- **TASK GOAL**
What is needed is a verbatim copy of each record below.

- **INPUT**
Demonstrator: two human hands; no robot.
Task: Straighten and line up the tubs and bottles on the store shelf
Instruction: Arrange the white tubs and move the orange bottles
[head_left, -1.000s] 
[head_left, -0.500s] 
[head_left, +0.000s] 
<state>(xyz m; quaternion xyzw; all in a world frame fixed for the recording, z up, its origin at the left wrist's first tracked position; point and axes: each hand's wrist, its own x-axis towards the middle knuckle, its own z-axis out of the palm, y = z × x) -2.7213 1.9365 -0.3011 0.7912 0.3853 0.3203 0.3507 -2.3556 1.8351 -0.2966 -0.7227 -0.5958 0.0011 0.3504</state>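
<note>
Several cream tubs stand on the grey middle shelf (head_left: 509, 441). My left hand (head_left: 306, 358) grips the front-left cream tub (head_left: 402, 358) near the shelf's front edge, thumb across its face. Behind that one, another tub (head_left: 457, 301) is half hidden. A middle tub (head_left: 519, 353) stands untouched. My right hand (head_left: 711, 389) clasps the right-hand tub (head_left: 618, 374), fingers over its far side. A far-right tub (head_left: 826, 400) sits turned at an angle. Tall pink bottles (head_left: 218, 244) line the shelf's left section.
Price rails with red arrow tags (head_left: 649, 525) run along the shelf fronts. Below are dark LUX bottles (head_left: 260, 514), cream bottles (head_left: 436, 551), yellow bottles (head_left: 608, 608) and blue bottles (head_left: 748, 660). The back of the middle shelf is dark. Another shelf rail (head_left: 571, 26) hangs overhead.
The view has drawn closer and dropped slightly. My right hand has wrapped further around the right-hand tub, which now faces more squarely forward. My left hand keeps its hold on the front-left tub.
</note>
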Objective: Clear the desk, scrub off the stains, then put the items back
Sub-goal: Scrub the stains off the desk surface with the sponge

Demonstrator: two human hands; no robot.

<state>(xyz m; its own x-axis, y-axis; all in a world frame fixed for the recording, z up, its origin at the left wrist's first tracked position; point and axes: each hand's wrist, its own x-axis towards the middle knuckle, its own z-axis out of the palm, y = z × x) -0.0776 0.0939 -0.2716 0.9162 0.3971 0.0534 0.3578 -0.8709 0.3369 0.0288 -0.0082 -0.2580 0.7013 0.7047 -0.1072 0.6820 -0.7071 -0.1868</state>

- **ANSWER TO THE EXERCISE**
Demonstrator: two human hands; no robot.
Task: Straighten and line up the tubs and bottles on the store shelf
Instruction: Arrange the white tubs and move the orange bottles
[head_left, -1.000s] 
[head_left, -0.500s] 
[head_left, +0.000s] 
<state>(xyz m; quaternion xyzw; all in a world frame fixed for the recording, z up, its origin at the left wrist's first tracked position; point and axes: each hand's wrist, its own x-axis towards the middle knuckle, its own z-axis out of the palm, y = z × x) -2.7213 1.9365 -0.3011 0.7912 0.3853 0.3203 0.3507 -2.3556 1.8351 -0.2966 -0.7227 -0.5958 0.0011 0.3504</state>
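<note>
Several cream tubs stand on the grey middle shelf (head_left: 509, 441). My left hand (head_left: 306, 358) grips the front-left cream tub (head_left: 402, 358) near the shelf's front edge, thumb across its face. Behind that one, another tub (head_left: 457, 301) is half hidden. A middle tub (head_left: 519, 353) stands untouched. My right hand (head_left: 711, 389) clasps the right-hand tub (head_left: 618, 374), fingers over its far side. A far-right tub (head_left: 826, 400) sits turned at an angle. Tall pink bottles (head_left: 218, 244) line the shelf's left section.
Price rails with red arrow tags (head_left: 649, 525) run along the shelf fronts. Below are dark LUX bottles (head_left: 260, 514), cream bottles (head_left: 436, 551), yellow bottles (head_left: 608, 608) and blue bottles (head_left: 748, 660). The back of the middle shelf is dark. Another shelf rail (head_left: 571, 26) hangs overhead.
The view has drawn closer and dropped slightly. My right hand has wrapped further around the right-hand tub, which now faces more squarely forward. My left hand keeps its hold on the front-left tub.
</note>
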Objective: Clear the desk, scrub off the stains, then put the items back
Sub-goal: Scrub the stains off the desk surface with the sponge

Demonstrator: two human hands; no robot.

<state>(xyz m; its own x-axis, y-axis; all in a world frame fixed for the recording, z up, its origin at the left wrist's first tracked position; point and axes: each hand's wrist, its own x-axis towards the middle knuckle, its own z-axis out of the palm, y = z × x) -0.0776 0.0939 -0.2716 0.9162 0.3971 0.0534 0.3578 -0.8709 0.3369 0.0288 -0.0082 -0.2580 0.7013 0.7047 -0.1072 0.6820 -0.7071 -0.1868</state>

The answer has been fully stated.